__Exercise aim__
Exact reproduction of the listing is required. Pictures are not reproduced.

__Provided data__
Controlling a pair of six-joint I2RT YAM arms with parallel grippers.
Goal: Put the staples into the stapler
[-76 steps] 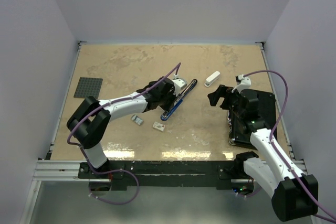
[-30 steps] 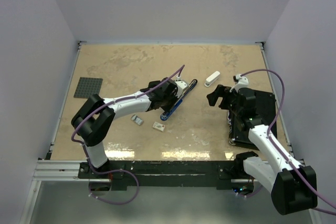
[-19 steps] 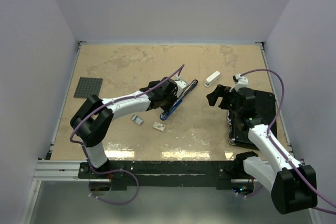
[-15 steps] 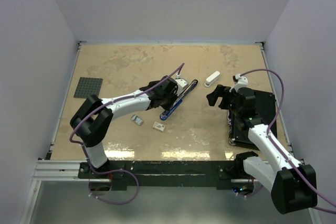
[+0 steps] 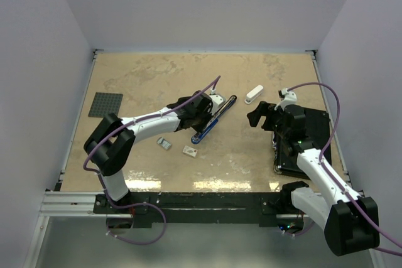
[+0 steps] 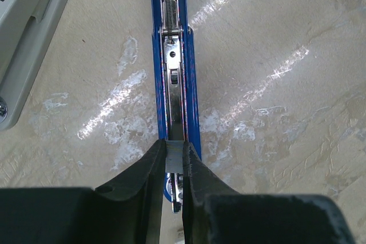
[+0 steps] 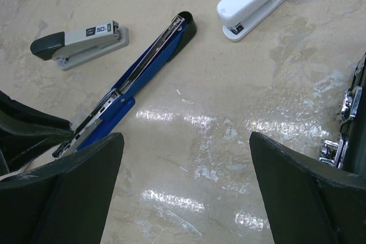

__Solution for this exercise__
Controlling a pair of six-joint I2RT YAM arms with parallel grippers.
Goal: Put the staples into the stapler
[-76 steps] 
[-30 steps] 
[-19 steps] 
[-15 steps] 
[+0 steps] 
[+0 steps] 
[+0 steps] 

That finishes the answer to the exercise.